*TASK DETAILS*. For this exercise, retype the lines from the one that holds "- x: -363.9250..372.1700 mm" through the one that holds "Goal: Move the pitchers" in the records below, both included, exactly and without pictures.

*Items from a data source*.
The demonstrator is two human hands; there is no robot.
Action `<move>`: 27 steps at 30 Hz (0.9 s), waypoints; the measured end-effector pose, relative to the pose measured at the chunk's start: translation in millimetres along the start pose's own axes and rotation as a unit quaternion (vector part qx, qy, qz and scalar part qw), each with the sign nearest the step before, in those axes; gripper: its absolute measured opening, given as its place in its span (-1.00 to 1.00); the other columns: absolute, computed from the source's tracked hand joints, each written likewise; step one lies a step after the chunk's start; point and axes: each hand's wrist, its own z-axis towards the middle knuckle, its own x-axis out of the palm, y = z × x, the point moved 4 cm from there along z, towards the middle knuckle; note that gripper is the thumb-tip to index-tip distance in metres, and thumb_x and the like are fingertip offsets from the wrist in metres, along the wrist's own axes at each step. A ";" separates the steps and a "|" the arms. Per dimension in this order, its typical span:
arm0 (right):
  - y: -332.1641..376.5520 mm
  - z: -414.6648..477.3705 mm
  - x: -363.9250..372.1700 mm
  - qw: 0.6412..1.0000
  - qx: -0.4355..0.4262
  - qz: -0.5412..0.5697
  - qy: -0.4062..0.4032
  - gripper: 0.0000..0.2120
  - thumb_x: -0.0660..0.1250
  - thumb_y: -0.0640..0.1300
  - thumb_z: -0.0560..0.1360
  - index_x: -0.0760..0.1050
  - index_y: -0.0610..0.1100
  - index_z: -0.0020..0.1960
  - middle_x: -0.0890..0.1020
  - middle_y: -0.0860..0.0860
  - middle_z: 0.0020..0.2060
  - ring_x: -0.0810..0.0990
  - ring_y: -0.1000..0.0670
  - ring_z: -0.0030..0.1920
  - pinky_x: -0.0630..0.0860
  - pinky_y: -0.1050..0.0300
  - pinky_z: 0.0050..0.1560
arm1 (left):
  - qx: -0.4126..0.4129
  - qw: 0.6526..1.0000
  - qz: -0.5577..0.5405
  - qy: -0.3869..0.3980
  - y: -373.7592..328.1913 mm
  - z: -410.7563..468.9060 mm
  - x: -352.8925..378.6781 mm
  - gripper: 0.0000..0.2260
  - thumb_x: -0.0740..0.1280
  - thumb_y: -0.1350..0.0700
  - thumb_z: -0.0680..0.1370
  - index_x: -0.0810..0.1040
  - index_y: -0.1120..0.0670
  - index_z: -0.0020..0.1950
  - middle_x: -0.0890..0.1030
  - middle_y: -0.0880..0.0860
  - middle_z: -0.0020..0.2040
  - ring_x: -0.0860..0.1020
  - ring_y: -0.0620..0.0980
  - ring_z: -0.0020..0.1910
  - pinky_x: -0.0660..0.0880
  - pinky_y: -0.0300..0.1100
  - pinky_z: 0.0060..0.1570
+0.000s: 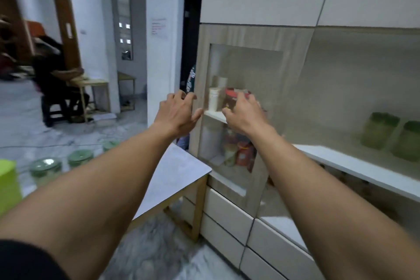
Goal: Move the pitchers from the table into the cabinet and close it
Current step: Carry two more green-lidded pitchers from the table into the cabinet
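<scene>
At the cabinet door [241,107], your left hand [176,113] curls its fingers, spread and empty, at the door's left edge; your right hand [244,115], fingers loosely bent, seems to rest on the glass, though blur hides contact. Behind the pane sit a white cup [213,100] and red packets [235,98]. The green-lidded pitchers [46,169] stand on the table [177,173] by your left forearm.

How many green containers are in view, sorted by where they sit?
Green jars on the table: 3
Green tubs on the counter to the right: 2
Lime green container at the left edge: 1
Total: 6
</scene>
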 end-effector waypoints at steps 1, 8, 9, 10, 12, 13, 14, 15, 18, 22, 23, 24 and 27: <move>23.3 -5.2 13.1 1.000 -0.022 0.007 0.008 -0.42 0.27 0.09 0.53 0.29 -0.13 0.47 0.37 -0.27 0.40 0.37 -0.34 0.41 0.39 -0.20 0.36 | -0.020 1.000 0.006 -0.003 24.2 -13.6 -8.2 -0.55 0.17 -0.20 0.59 0.40 0.02 0.38 0.46 0.18 0.31 0.42 0.24 0.27 0.42 0.13 0.16; 155.0 -44.4 89.8 0.991 -0.106 0.053 0.062 -0.42 0.22 0.07 0.59 0.19 -0.12 0.53 0.37 -0.22 0.40 0.36 -0.28 0.39 0.40 -0.19 0.29 | -0.129 0.991 0.038 0.007 161.8 -105.9 -54.7 -0.54 0.16 -0.22 0.59 0.39 0.02 0.39 0.45 0.15 0.31 0.41 0.21 0.28 0.43 0.11 0.19; 174.4 -51.4 101.4 0.989 -0.116 0.062 0.071 -0.43 0.21 0.07 0.60 0.20 -0.12 0.52 0.37 -0.22 0.39 0.37 -0.28 0.37 0.41 -0.20 0.27 | -0.143 0.989 0.044 0.003 181.9 -120.3 -63.0 -0.54 0.16 -0.22 0.59 0.39 0.01 0.38 0.45 0.14 0.30 0.41 0.21 0.27 0.44 0.11 0.18; 192.1 -56.7 111.3 0.986 -0.126 0.070 0.078 -0.44 0.21 0.06 0.60 0.20 -0.12 0.52 0.37 -0.21 0.38 0.37 -0.27 0.36 0.43 -0.20 0.26 | -0.155 0.987 0.051 -0.001 198.7 -132.4 -71.2 -0.54 0.17 -0.22 0.59 0.40 0.01 0.38 0.45 0.14 0.30 0.40 0.21 0.27 0.44 0.11 0.18; 225.0 -67.1 129.9 0.982 -0.147 0.081 0.089 -0.43 0.19 0.07 0.61 0.17 -0.11 0.54 0.35 -0.20 0.40 0.36 -0.26 0.37 0.45 -0.20 0.25 | -0.181 0.982 0.058 -0.004 226.6 -155.3 -85.4 -0.54 0.18 -0.21 0.59 0.40 0.01 0.39 0.44 0.13 0.31 0.40 0.20 0.29 0.44 0.10 0.18; 243.2 -73.4 141.2 0.979 -0.158 0.088 0.099 -0.42 0.18 0.08 0.61 0.15 -0.10 0.55 0.34 -0.20 0.41 0.36 -0.26 0.37 0.45 -0.21 0.25 | -0.196 0.979 0.062 -0.004 241.9 -167.5 -92.5 -0.54 0.19 -0.20 0.59 0.40 0.01 0.40 0.44 0.13 0.32 0.40 0.21 0.29 0.44 0.11 0.19; 259.8 -79.6 152.2 0.976 -0.167 0.092 0.108 -0.41 0.18 0.09 0.61 0.14 -0.09 0.56 0.33 -0.20 0.42 0.37 -0.26 0.37 0.46 -0.23 0.25 | -0.211 0.975 0.065 -0.002 255.6 -179.7 -98.2 -0.54 0.19 -0.19 0.59 0.40 0.01 0.41 0.44 0.13 0.33 0.40 0.21 0.30 0.43 0.11 0.20; 272.9 -84.3 162.4 0.973 -0.174 0.095 0.116 -0.40 0.18 0.10 0.60 0.13 -0.08 0.56 0.33 -0.20 0.42 0.38 -0.27 0.37 0.46 -0.24 0.26 | -0.226 0.972 0.066 -0.001 266.9 -190.4 -102.7 -0.54 0.19 -0.19 0.59 0.40 0.01 0.41 0.44 0.13 0.33 0.39 0.22 0.31 0.42 0.12 0.21; 310.3 -98.0 191.7 0.967 -0.187 0.105 0.138 -0.41 0.19 0.09 0.61 0.15 -0.09 0.56 0.33 -0.20 0.42 0.35 -0.28 0.40 0.44 -0.24 0.28 | -0.269 0.961 0.061 -0.001 304.0 -221.2 -114.1 -0.56 0.20 -0.19 0.59 0.40 0.01 0.39 0.43 0.13 0.35 0.38 0.21 0.32 0.41 0.12 0.22; 356.1 -103.9 228.5 0.958 -0.209 0.116 0.159 -0.43 0.20 0.07 0.61 0.18 -0.13 0.53 0.35 -0.22 0.42 0.33 -0.28 0.41 0.43 -0.20 0.25 | -0.317 0.947 0.056 -0.011 354.1 -248.0 -124.6 -0.57 0.20 -0.17 0.60 0.40 0.00 0.40 0.43 0.12 0.36 0.37 0.20 0.36 0.38 0.13 0.27; 364.0 -103.3 237.9 0.956 -0.210 0.121 0.164 -0.45 0.20 0.06 0.60 0.20 -0.13 0.52 0.35 -0.22 0.41 0.34 -0.28 0.40 0.44 -0.20 0.25 | -0.327 0.943 0.056 -0.010 363.6 -251.8 -124.2 -0.57 0.20 -0.17 0.60 0.40 0.00 0.40 0.43 0.12 0.36 0.36 0.21 0.36 0.38 0.13 0.27; 370.2 -101.6 246.5 0.955 -0.210 0.124 0.167 -0.46 0.20 0.06 0.60 0.21 -0.14 0.50 0.36 -0.22 0.40 0.34 -0.27 0.40 0.45 -0.20 0.24 | -0.334 0.941 0.057 -0.006 371.2 -254.5 -122.3 -0.56 0.20 -0.17 0.60 0.40 0.00 0.40 0.43 0.13 0.36 0.36 0.21 0.36 0.38 0.13 0.27; 387.7 -91.0 271.1 0.954 -0.212 0.127 0.169 -0.48 0.20 0.04 0.59 0.23 -0.14 0.48 0.35 -0.21 0.39 0.34 -0.28 0.39 0.46 -0.22 0.23 | -0.350 0.935 0.065 0.007 396.0 -256.3 -112.1 -0.57 0.20 -0.16 0.60 0.40 0.00 0.41 0.43 0.12 0.37 0.36 0.20 0.35 0.37 0.12 0.26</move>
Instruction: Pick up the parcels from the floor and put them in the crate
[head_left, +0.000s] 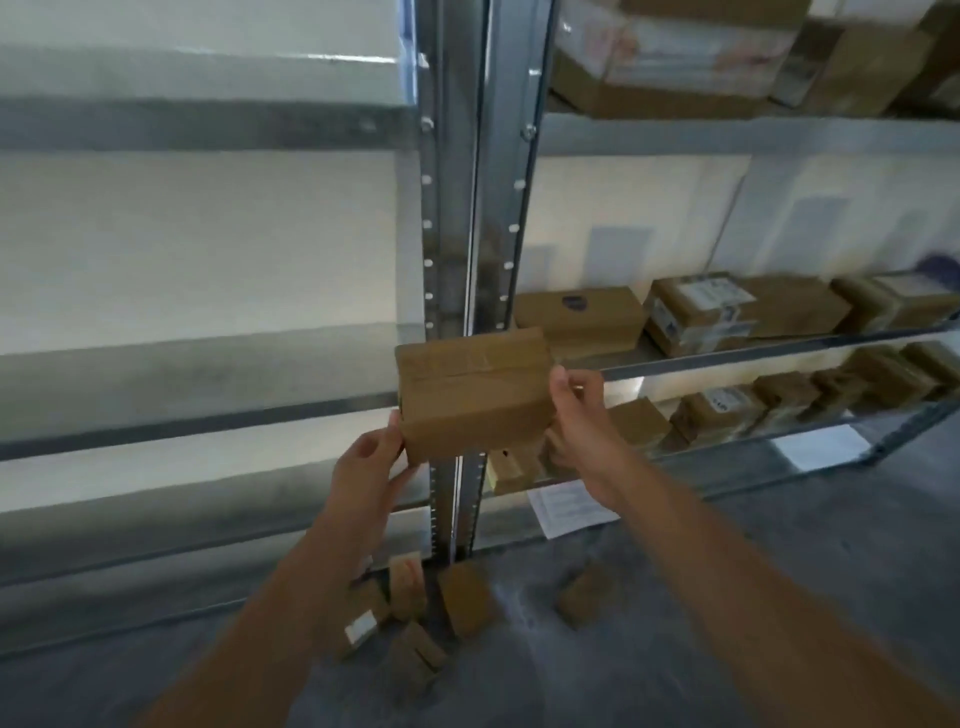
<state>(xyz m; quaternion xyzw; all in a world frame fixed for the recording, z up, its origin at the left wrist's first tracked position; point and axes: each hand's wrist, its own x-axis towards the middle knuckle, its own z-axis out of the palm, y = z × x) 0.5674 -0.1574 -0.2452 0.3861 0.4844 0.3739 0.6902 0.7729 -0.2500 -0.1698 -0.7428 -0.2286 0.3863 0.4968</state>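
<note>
Cardboard parcel (474, 395) held aloft, left hand (366, 467) gripping lower corner, right hand (579, 415) clasping opposite edge

- Left hand (366, 470): bare, uncovered from the fingertips back to the wrist. Knuckle and nail detail is lost to blur.
- Right hand (584, 431): bare likewise. The thumb (561, 383) has a rounded tip, and its nail is too blurred to read.
- Left forearm (291, 597): bare skin behind the wrist, running away from the fingers to the frame's lower edge. It is narrow at the wrist and broadens steadily towards the camera.
- Right forearm (727, 577): bare the same way, slim just behind the hand and much wider at the far end from the fingers.
</note>
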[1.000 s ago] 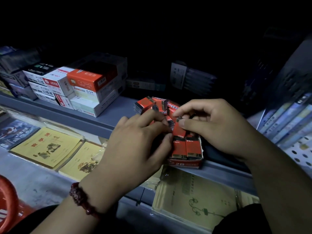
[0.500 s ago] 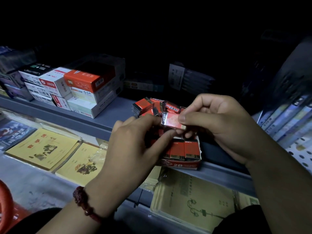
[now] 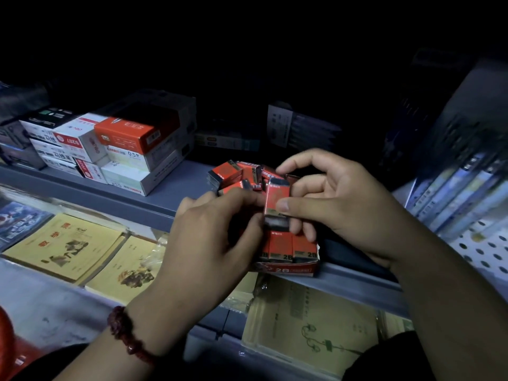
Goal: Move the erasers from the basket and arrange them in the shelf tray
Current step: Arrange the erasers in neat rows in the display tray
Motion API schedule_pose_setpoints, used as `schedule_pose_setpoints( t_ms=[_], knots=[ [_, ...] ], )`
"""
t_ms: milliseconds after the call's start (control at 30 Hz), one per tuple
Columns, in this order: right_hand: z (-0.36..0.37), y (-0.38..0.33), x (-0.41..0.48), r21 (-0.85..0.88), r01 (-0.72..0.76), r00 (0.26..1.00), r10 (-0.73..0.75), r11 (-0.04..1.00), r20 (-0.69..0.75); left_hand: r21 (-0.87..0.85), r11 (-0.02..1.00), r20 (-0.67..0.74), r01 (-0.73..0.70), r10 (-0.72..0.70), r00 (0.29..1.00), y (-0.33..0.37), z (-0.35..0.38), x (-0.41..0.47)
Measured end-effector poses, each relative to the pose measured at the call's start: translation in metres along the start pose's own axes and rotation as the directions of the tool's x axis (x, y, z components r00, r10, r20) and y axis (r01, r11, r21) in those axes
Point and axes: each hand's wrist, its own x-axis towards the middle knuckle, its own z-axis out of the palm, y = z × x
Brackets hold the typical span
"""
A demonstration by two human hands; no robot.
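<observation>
A red cardboard shelf tray (image 3: 288, 269) marked 2B sits at the grey shelf's front edge, with a row of red erasers (image 3: 291, 244) standing in its front. My right hand (image 3: 338, 204) pinches one red eraser (image 3: 276, 198) upright just above the tray. My left hand (image 3: 209, 237) is beside it with curled fingers over the tray's left part, touching the erasers there; what it holds is hidden. A loose heap of red erasers (image 3: 236, 174) lies on the shelf behind the tray. A red basket edge (image 3: 5, 342) shows at the bottom left.
Stacked red and white stationery boxes (image 3: 115, 149) stand on the grey shelf (image 3: 154, 204) to the left. Yellow notebooks (image 3: 63, 243) and a pale green notebook (image 3: 310, 323) lie on the lower level. Blue booklets (image 3: 461, 193) lean at the right. The back of the shelf is dark.
My right hand has lifted one eraser from among the erasers and turned it upright over the tray. My left hand stays at the tray's left side.
</observation>
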Motion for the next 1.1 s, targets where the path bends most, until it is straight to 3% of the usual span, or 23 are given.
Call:
schedule_pose_setpoints(
  t_ms=[200,467,700,833,1000,1100],
  knots=[
    [-0.002,0.007,0.002,-0.073,0.038,0.993,-0.046,0.997,-0.105,0.061,0.998,0.021,-0.024,0.023,1.0,0.001,-0.002,0.0],
    [0.002,0.017,0.004,-0.335,0.055,0.983,-0.11,0.94,-0.148,0.049,0.998,-0.001,-0.043,0.043,0.999,0.0,-0.001,0.001],
    [0.012,0.014,0.004,-0.657,0.064,0.981,-0.169,0.751,-0.097,0.037,0.998,-0.002,-0.051,0.051,0.999,0.0,-0.001,0.0],
    [0.016,0.011,0.005,-0.719,0.054,0.981,-0.171,0.693,-0.091,0.043,0.997,-0.002,-0.057,0.057,0.998,-0.002,0.0,0.0],
    [0.024,0.004,0.005,-0.849,0.073,0.993,-0.115,0.523,0.015,0.037,0.998,0.014,-0.054,0.054,0.998,-0.004,-0.001,-0.001],
    [0.027,0.001,0.003,-0.866,0.092,0.994,-0.091,0.492,0.054,0.04,0.998,0.029,-0.057,0.056,0.998,-0.006,-0.001,-0.001]
  ],
)
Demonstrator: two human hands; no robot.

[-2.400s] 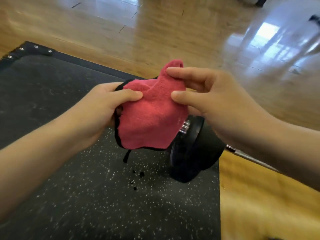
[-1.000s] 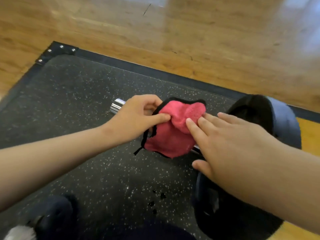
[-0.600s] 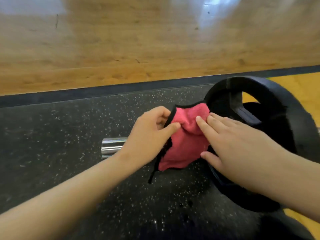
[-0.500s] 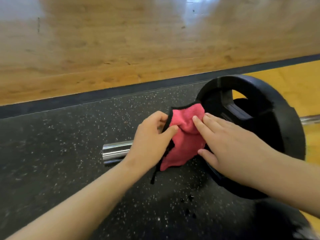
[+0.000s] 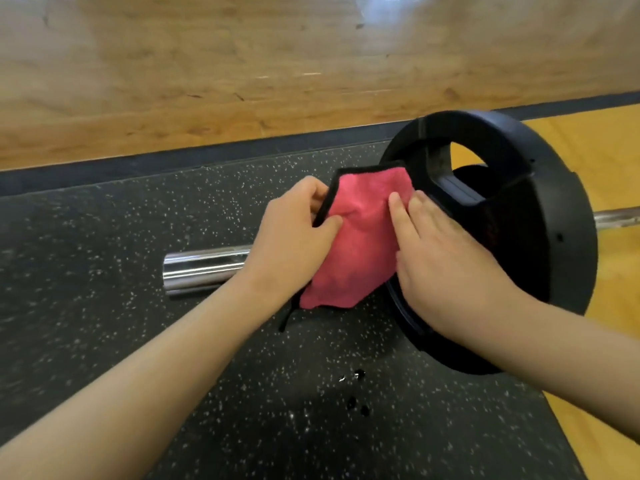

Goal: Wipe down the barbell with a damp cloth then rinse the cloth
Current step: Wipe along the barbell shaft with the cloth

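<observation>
Pinching cloth (image 5: 360, 244): left hand (image 5: 294, 244); right hand (image 5: 446, 271) flat on it, over barbell (image 5: 204, 268).

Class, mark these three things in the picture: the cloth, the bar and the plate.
cloth (image 5: 360, 244): head view, middle of its pink face.
bar (image 5: 204, 271): head view, chrome sleeve near its free end.
plate (image 5: 561, 209): head view, black outer rim on the right side.

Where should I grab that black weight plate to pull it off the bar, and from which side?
Probably the cut-out near the top of the weight plate, coming from above. The plate stands upright on the mat, so the rim over that opening forms a handle fingers can hook under.
</observation>
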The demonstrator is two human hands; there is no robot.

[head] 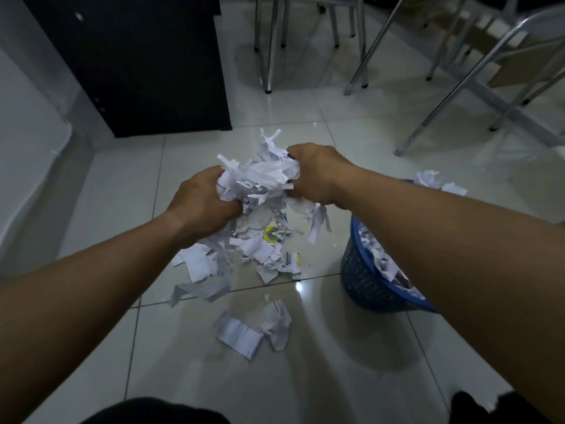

*ANSWER SPACE*.
  - x: -363.9250..372.1700 mm
  - qw: 0.6412..1.0000
  - qx: -0.4355..0.4262
  - qz: -0.5412..0.5697
  - qy: -0.4062..0.4032
  - gripper: 0.0000..0.2120
  - thumb_x: -0.0660..0.1250
  - thumb_y: -0.0640..0.1300
  - thumb_z: -0.0560..0.1360
  - index_x: -0.0760..0.1050
  - index_y: -0.0610..0.1100
  - index_z: -0.0020..0.1960
  - middle_x: -0.0890..0.1020
  - middle_y: -0.0860..0.0860
  - middle_z: 0.0020..0.2060
  - ring_x: -0.0810..0.0990
  - ring_y: -0.1000..0.0670
  - ring_z: -0.0030..0.1920
  - pinky_x: -0.0630..0.0860
  - pinky_y: -0.1050..0.0300
  - pinky_z: 0.0050..0.1560
arm1 (left):
  - qx: -0.4126..0.4129
  - qw: 0.6526..1.0000
  - qz: -0.5577..0.5405
  - qy: -0.3869..0.3980
  - y: -373.7592..328.1913 mm
  - z: -410.7563..468.9060 mm
  - x: -352.8925..378.6781 mm
  - gripper: 0.0000..0.2260
  - thumb_x: -0.0740..0.1280
  - thumb_y: -0.1350..0.0700
  - thumb_z: -0.0680..0.1370
  - index_x: -0.0810..0.1040
  - index_y: -0.1120..0.0670
  - index_z: -0.0020..0.1950
  - middle_x: -0.0890..0.1030
  - middle_y: -0.0880..0.0860
  - middle_z: -0.0020..0.2040
  - ring_x: -0.0860..0.1020
  - ring_y: -0.0620..0.0980
  - ring_z: -0.0020..0.1910
  - pinky_x: -0.0660..0.0880
  - pinky_y: -0.0300..0.1100
  - pinky_z: 0.0060..0.1570
+0.000s: 
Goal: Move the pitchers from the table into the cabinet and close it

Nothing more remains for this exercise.